他居然!居然!居然揉自己的脑袋!
天!这是!这是调戏良家妇女!
鸾歌只觉脑袋发懵,连带着面颊到耳根都烧的生疼。
“完蛋了,肯定是太阳晒久了,皮肤晒伤了。不行,得去洗一洗压压惊,哦不,好涂药。”
慌乱之中,鸾歌已然开始自言自语。回过神来便直奔屋旁的温泉,甚至连换洗的衣服也忘记带,便一头扎进了池水中,在水面激起巨大的浪花来。
晚上云婉送饭来的时候。鸾歌的脸依旧红扑扑的,像极了熟透的柿子。
“这是怎么了,脸怎得这么红?”
瞧见鸾歌从面颊一直到耳根都变得通红,云婉皱了皱眉头,然后伸手抚上她的额头探问:“我瞧瞧是不是中暑。若真是如此,只怕得让主子开点药,不然明日里我们都下了山,留下你一个人可如何是好?”
鸾歌正要说没事,却见云婉疑惑道:“额头并不烫,看来并不是中暑。可是脸还是红的厉害……”
收了手,云婉又道:“这样吧,待会儿你同我一道回听香水榭,还是让主子看看稳妥些。”
一听这话,鸾歌的脸越发红的厉害。生怕舒阳再做出那样的举动来,只得连连摆手道:“不用了,不用了,只怕是今天太阳晒得太久,皮肤有些伤,养一养就好了,不用担心的。”
她的心思不好与人道出,只能找出这样蹩脚的借口,可是看在云婉眼中就像是生了病却怕吃药的孩子,因此她不由戳了下鸾歌的脑门。笑道:
“我还不知道你,肯定是怕吃药苦,才这样推推阻阻的!可是你得知道,女儿家最重要就是这一张脸。可万万不能毁了去,大不了让主子帮你弄些外敷的药,总比你这样强撑着要好得……”
说着云婉似是想起什么,猛地闭上嘴,不再言说。
听着云婉哄小孩般的话语,鸾歌还是有些不自在。
兀自思量着。她没有留意到云婉后面的那些话,自然也没有觉察出云婉自知失言后倏然静言的举动,更也没有觉察出今日云婉待她,比平日里更加热情熟络。

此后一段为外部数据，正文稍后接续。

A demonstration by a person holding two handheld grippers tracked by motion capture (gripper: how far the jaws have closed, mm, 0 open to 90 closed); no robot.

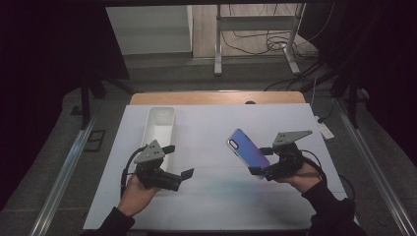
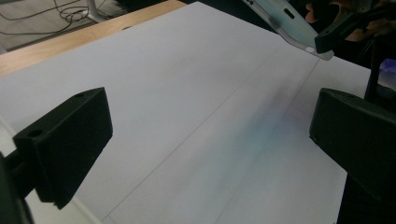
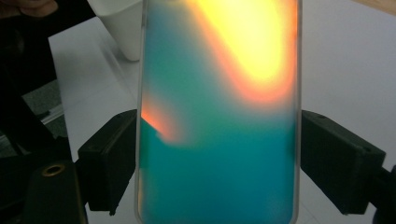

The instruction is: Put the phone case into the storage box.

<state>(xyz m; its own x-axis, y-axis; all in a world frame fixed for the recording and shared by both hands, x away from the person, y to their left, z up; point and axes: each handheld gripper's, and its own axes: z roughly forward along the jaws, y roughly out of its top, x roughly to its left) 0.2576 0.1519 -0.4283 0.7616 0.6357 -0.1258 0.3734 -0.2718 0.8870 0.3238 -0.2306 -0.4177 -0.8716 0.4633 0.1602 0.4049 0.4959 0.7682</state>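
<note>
Right gripper (image 1: 256, 161) raised, jaws clamping tilted phone case (image 1: 247, 148) above table (image 1: 211, 196).

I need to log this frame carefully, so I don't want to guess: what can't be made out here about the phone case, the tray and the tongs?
- Phone case: its top and bottom are cut off by the right gripper view's edges; its colours are blurred.
- White tray: its near end is hidden behind the left tongs in the high view.
- Right tongs: in the high view, too small to show where the pads meet the case.
</note>
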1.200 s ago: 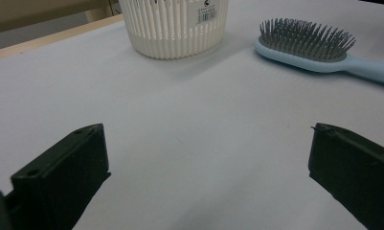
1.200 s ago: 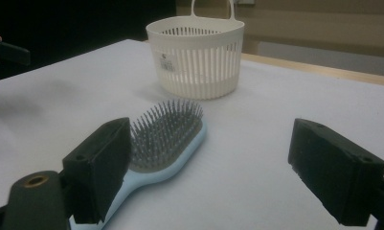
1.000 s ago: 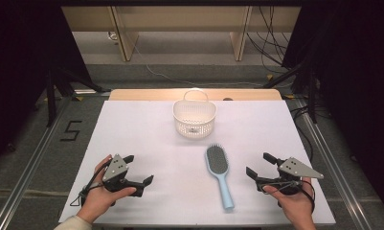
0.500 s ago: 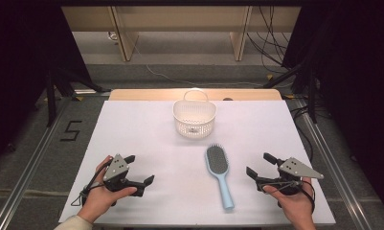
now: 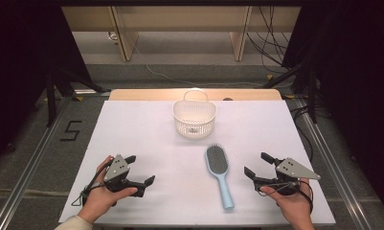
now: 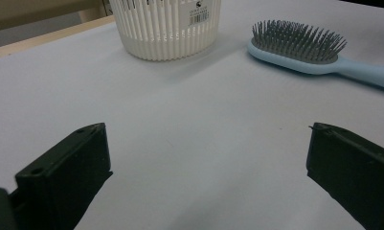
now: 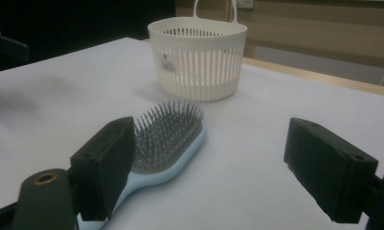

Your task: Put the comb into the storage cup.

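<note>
Lying bristles-up mid-table, brush (image 5: 218, 170), handle toward 6 o'clock, basket (image 5: 194, 117) near at 11, left gripper (image 5: 140, 170) and right gripper (image 5: 257, 164) both jaws apart, holding nothing, flanking it

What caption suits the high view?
Two open hand-held grippers, left and right, rest either side of a blue hairbrush before a white basket.

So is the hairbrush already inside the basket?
No, the hairbrush lies bristles up on the white table, in front of the basket and apart from it.
</note>
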Available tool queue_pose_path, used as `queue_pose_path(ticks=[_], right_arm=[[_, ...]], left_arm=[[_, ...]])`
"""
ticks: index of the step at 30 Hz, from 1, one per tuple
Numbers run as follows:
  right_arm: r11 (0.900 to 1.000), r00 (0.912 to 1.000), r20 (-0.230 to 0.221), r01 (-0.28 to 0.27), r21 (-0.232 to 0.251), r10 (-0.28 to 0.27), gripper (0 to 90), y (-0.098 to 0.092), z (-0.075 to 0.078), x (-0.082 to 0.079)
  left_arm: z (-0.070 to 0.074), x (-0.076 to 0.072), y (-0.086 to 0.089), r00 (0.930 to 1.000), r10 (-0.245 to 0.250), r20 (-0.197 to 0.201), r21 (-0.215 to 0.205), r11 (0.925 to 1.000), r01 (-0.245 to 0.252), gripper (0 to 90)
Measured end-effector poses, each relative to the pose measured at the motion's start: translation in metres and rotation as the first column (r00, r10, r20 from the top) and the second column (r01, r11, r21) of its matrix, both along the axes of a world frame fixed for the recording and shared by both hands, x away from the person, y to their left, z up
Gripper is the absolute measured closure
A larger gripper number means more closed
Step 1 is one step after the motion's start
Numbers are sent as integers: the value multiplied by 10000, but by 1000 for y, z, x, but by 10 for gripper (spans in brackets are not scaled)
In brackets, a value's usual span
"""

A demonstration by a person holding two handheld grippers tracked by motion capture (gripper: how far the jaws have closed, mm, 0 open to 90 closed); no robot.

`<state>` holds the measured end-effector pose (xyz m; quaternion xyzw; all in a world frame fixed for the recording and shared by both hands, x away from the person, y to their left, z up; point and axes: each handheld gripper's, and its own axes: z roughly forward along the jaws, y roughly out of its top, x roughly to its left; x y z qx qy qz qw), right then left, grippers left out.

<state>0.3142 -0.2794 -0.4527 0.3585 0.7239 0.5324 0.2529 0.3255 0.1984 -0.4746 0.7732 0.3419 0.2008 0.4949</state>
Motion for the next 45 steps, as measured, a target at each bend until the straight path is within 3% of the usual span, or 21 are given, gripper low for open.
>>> queue_pose_path(ticks=[6, 10, 15, 21, 25, 27, 35, 37, 40, 45], right_arm=[[9990, 9992, 110, -385, -209, 387, 323, 10, 3, -1], [9942, 9953, -65, -967, -471, 965, 493, 22, 4, -2], [9740, 9781, -885, -1974, -1116, 1881, 690, 34, 3, 0], [9511, 9593, -1671, -2558, -1732, 2276, 871, 51, 5, 0], [9229, 9320, -2781, -3018, -2393, 2327, 900, 69, 2, 2], [9042, 9124, -3280, -3370, -2625, 2449, 900, 77, 0, 4], [8635, 8672, -4407, -3920, -3173, 2318, 900, 105, -1, 13], [8509, 8585, -4620, -4022, -3378, 2224, 900, 110, -4, 14], [8399, 8445, -4931, -4133, -3518, 2090, 900, 115, -6, 14], [8323, 8334, -5204, -4150, -3673, 1859, 900, 120, -7, 12]], left_arm=[[0, 0, 0, 10000, 14, -32, 16, 10000, -14, 9], [0, 0, -1, 10000, -3, -40, 7, 10000, 3, 9], [0, 0, -1, 10000, -26, -25, -28, 10000, 26, 9], [0, 0, -2, 10000, -47, -6, 31, 10000, 47, 10], [0, -1, -2, 10000, -50, -4, 58, 10000, 50, 9], [0, -1, -2, 10000, -14, -20, 68, 10000, 14, 9], [-1, 0, -2, 10000, 2, -36, 44, 10000, -1, 10], [-1, 0, -2, 10000, -4, -47, 40, 10000, 4, 10], [-1, -1, -3, 10000, -45, -58, 21, 10000, 45, 11], [-1, -1, -3, 10000, -29, -49, 36, 10000, 29, 11]])
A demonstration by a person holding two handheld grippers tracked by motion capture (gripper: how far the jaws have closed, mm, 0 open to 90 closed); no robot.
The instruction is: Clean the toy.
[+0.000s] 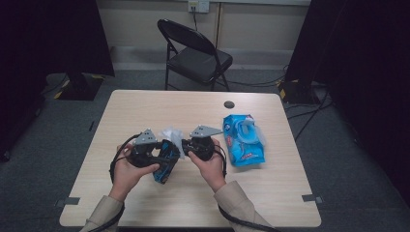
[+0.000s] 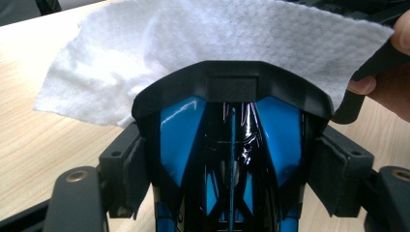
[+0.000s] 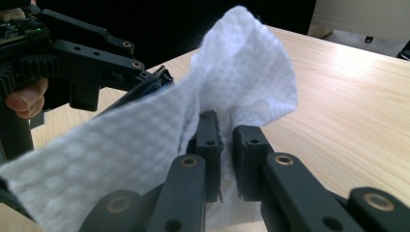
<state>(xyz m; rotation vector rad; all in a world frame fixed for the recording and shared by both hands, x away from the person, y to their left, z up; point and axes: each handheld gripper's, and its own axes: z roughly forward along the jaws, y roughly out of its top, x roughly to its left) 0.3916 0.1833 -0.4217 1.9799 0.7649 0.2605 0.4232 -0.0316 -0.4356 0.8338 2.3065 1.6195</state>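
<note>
A glossy black-and-blue object [image 1: 166, 164] hangs above the table [image 1: 145, 106], gripped from both sides by my left gripper [image 1: 163, 157]. In the left gripper view the object [image 2: 183, 135] sits between the pads [image 2: 133, 169] of the left gripper [image 2: 232, 169]. My right gripper [image 1: 178, 142] is shut on a white wet wipe [image 1: 171, 134]. The wipe [image 2: 193, 43] drapes over the object's far end. In the right gripper view the right gripper [image 3: 226, 140] pinches the wipe [image 3: 241, 72], with the object's blue edge [image 3: 150, 82] just past it.
A blue pack of wet wipes [image 1: 244, 140], its flap open, lies on the table to the right of my hands. A small dark round mark [image 1: 229, 104] sits near the far edge. A black folding chair [image 1: 193, 53] stands beyond the table.
</note>
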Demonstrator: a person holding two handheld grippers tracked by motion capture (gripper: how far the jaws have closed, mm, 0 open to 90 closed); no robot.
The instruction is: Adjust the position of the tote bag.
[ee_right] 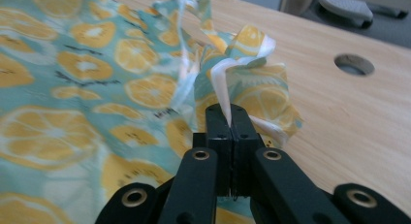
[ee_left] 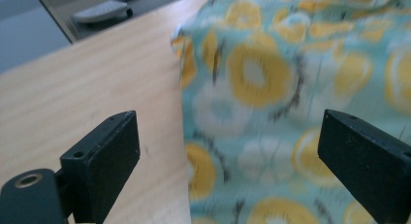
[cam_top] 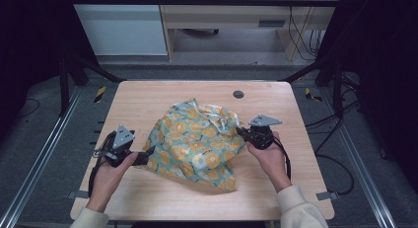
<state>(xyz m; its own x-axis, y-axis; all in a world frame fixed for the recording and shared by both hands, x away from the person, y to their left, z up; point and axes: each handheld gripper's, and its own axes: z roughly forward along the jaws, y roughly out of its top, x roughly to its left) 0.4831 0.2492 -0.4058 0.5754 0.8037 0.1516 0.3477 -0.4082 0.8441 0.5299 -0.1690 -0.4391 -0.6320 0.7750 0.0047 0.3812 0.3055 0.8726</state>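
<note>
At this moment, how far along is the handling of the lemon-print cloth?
Done: the right claw is shut on a white-edged fold of the lemon-print cloth. In hand: the left claw stands open at the cloth's left edge, gripping nothing yet. Left: the cloth lies bunched on the table, not yet spread or folded.

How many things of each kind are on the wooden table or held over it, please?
Patterned cloth with orange slices: 1
Hand-held grippers: 2, the left gripper with its jaws open beside the cloth, the right gripper shut on a fold of the cloth
Round hole in the table: 1
Total: 4
</note>
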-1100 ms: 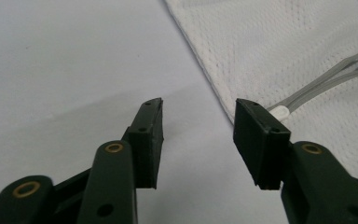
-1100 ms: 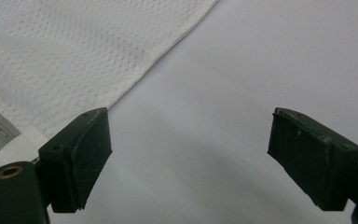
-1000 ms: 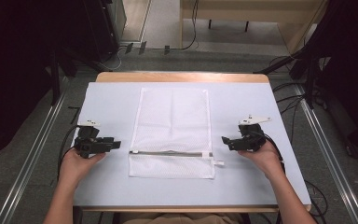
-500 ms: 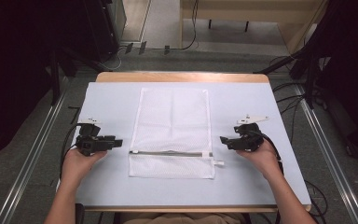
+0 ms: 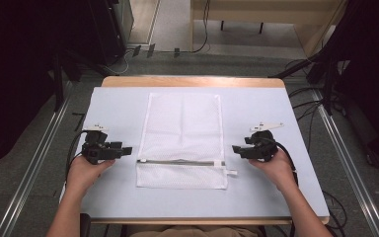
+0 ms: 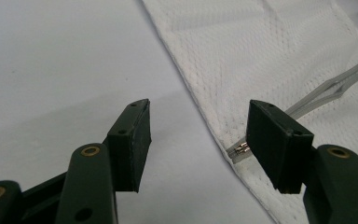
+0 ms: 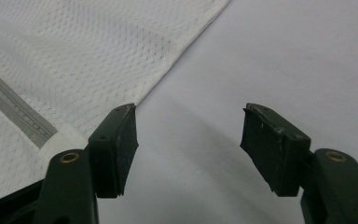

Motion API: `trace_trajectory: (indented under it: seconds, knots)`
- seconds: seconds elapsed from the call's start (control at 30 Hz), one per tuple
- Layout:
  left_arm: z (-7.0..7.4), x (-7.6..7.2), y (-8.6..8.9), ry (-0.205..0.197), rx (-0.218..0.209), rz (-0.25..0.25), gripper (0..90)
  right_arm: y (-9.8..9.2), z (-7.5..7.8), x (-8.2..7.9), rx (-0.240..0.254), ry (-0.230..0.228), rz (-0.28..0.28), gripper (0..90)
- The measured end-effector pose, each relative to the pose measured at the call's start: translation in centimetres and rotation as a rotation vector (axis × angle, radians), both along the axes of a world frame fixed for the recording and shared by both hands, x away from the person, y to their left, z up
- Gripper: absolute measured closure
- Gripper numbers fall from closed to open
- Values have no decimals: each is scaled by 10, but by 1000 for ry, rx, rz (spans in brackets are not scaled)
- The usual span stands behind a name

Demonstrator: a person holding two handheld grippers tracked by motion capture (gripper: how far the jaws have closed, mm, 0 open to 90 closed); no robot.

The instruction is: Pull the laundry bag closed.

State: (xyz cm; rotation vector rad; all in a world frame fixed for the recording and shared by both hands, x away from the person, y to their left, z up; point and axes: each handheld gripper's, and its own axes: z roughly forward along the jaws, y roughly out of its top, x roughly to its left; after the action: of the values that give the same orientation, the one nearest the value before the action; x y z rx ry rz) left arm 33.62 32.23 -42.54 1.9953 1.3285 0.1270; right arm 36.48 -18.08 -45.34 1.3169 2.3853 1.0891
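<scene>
A white mesh bag (image 5: 183, 133) lies flat on the middle of the table, with a grey zipper (image 5: 177, 162) running across it near the front. My left gripper (image 5: 126, 149) rests just left of the bag, pointing at the zipper's left end (image 6: 240, 150). Its jaws have just been opening, and my left gripper (image 6: 200, 112) holds nothing. My right gripper (image 5: 236, 148) rests just right of the bag, close to the white zipper pull (image 5: 231, 172). Its jaws have just been closing a little, but my right gripper (image 7: 191, 114) stands open over bare table beside the bag's edge (image 7: 168, 51).
A pale blue-grey mat (image 5: 261, 108) covers the wooden table (image 5: 192, 81). Cables (image 5: 303, 98) trail off the right side, and metal rails (image 5: 34, 163) run along the floor on both sides. Dark equipment stands at the far left and right.
Both hands stay where they were beside the bag, and the bag has not moved. The change in jaw width is too small to make out from above.
</scene>
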Motion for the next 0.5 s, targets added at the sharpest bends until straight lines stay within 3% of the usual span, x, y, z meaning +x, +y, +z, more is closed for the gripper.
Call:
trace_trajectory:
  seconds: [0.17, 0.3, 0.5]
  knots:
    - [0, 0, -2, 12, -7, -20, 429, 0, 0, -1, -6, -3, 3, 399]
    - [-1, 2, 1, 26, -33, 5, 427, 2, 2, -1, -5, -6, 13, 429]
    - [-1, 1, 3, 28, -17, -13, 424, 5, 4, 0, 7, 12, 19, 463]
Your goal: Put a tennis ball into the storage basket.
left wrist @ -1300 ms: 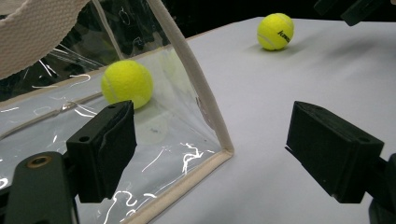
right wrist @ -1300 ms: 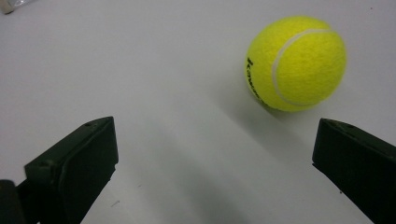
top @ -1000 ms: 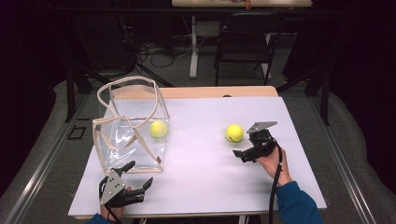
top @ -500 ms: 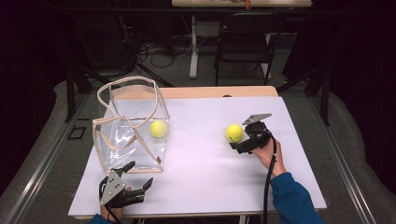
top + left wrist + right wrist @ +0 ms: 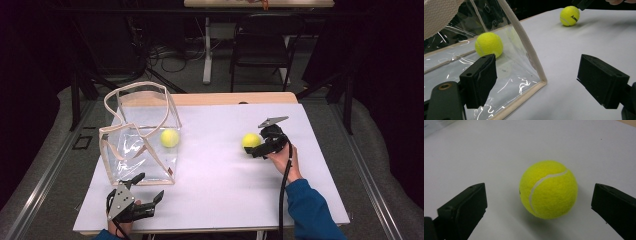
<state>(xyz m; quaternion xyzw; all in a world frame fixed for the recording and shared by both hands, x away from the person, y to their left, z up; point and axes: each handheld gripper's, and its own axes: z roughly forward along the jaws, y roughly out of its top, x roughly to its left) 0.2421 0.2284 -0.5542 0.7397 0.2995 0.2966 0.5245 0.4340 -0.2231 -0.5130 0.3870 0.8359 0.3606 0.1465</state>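
Right gripper (image 5: pixel 539 202) has closed in; tennis ball (image 5: pixel 548 189) between jaws

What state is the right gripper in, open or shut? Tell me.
Open. The right gripper has its jaws spread wide on either side of the tennis ball, with bare table showing between each jaw and the ball.

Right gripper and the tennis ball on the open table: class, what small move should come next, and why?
Probably ease the right gripper a little further forward, then close. Its jaws stand open on either side of the tennis ball, apart from it, and the ball rests on the white table mostly ahead of the jaw tips, so closing now might pinch only its near edge.
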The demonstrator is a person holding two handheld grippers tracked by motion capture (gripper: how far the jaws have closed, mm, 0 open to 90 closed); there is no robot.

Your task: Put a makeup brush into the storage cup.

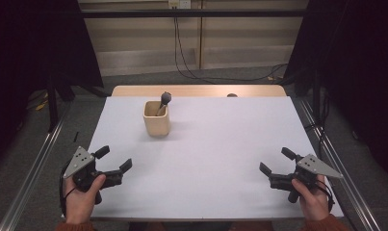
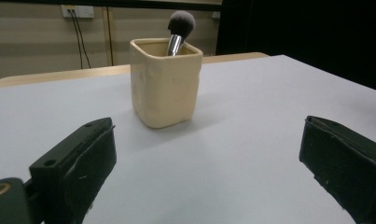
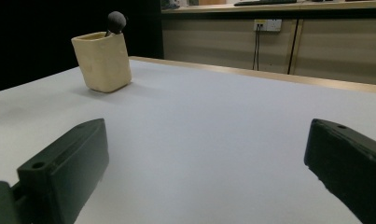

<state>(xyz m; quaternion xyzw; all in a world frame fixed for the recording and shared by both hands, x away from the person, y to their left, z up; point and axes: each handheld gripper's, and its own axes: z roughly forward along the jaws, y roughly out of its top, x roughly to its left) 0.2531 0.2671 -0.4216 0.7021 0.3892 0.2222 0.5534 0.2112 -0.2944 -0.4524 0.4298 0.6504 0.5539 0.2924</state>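
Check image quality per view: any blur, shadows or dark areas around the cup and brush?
High view: even light, cup casts a soft shadow to its right, corners black. Left gripper view: brush and cup sharp, near jaws soft. Right gripper view: cup slightly soft, black backdrop behind.

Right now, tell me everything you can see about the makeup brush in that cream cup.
The makeup brush stands head-up in the square cream cup, leaning against its rim. It has a rounded, dark grey bristle head above a shiny silver metal ferrule; the handle is hidden inside the cup. The cup stands upright on the white table, toward its far left part. Both grippers, the left gripper and the right gripper, are open near the table's near edge, well apart from the brush.
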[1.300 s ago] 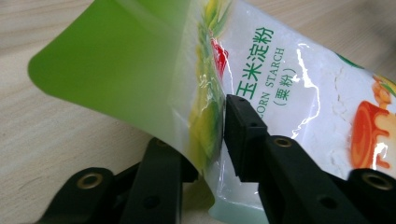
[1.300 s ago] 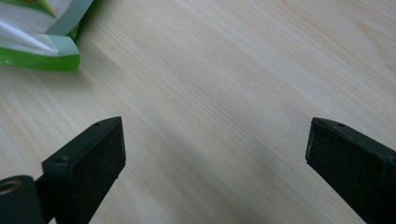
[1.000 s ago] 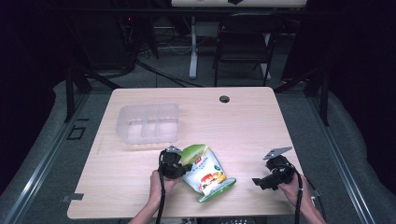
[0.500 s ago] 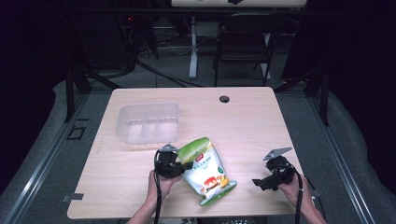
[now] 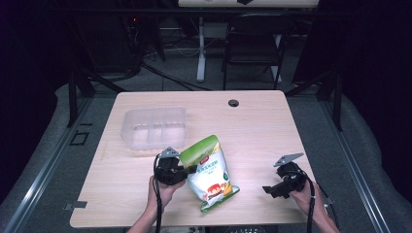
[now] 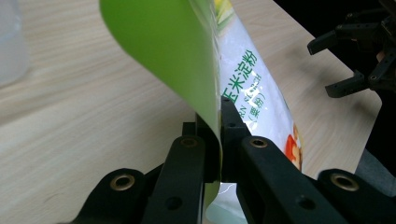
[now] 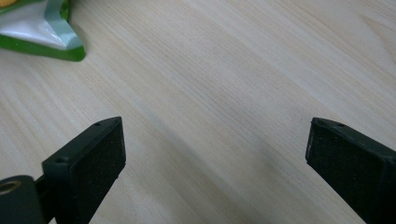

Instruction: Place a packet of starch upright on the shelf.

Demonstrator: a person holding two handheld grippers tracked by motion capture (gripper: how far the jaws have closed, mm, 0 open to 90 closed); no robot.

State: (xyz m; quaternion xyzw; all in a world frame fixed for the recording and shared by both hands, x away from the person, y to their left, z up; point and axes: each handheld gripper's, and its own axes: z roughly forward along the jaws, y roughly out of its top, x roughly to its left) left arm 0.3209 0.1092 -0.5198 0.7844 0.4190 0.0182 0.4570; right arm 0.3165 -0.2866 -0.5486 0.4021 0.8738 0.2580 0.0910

今日沐浴之后,她站在高镜之前仔细地打量着其中的女子,虽说面容已经隐隐有长开的迹象,可却依旧是稍显稚嫩。
长久以来,因为借人之身,她都懒得去仔细端详这一副面容,直到今日,她才发现,那镜中的人儿,也只是一个才十四岁身量的女孩儿。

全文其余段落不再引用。